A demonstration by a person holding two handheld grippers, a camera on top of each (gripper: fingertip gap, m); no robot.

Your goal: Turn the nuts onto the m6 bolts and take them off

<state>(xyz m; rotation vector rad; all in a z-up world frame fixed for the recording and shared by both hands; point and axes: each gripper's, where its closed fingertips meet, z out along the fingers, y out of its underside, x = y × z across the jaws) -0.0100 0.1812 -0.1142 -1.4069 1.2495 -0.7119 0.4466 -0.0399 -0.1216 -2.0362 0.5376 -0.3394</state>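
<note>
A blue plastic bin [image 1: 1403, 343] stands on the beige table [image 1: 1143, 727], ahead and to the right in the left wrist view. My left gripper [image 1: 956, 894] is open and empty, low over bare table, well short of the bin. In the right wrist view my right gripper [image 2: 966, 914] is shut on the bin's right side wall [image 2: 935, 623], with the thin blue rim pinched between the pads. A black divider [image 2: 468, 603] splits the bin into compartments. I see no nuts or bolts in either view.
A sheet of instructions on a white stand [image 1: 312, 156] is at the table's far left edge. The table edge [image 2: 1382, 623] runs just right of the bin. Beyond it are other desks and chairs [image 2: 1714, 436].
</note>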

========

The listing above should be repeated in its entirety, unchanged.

A demonstration by a person holding two handheld grippers, a camera on top of each (gripper: fingertip gap, m); no robot.

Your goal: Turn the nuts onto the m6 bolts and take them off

<state>(xyz m; rotation vector rad; all in a z-up world frame fixed for the recording and shared by both hands; point and axes: each gripper's, where its closed fingertips meet, z out along the fingers, y out of its underside, x = y × z across the jaws) -0.0100 0.1812 -0.1142 -1.4069 1.2495 -0.7119 0.4466 -0.0399 -0.1216 -2.0362 0.5376 -0.3394</state>
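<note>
A blue plastic bin [image 1: 1403, 343] stands on the beige table [image 1: 1143, 727], ahead and to the right in the left wrist view. My left gripper [image 1: 956, 894] is open and empty, low over bare table, well short of the bin. In the right wrist view my right gripper [image 2: 966, 914] is shut on the bin's right side wall [image 2: 935, 623], with the thin blue rim pinched between the pads. A black divider [image 2: 468, 603] splits the bin into compartments. I see no nuts or bolts in either view.
A sheet of instructions on a white stand [image 1: 312, 156] is at the table's far left edge. The table edge [image 2: 1382, 623] runs just right of the bin. Beyond it are other desks and chairs [image 2: 1714, 436].
</note>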

Nothing else goes with this output.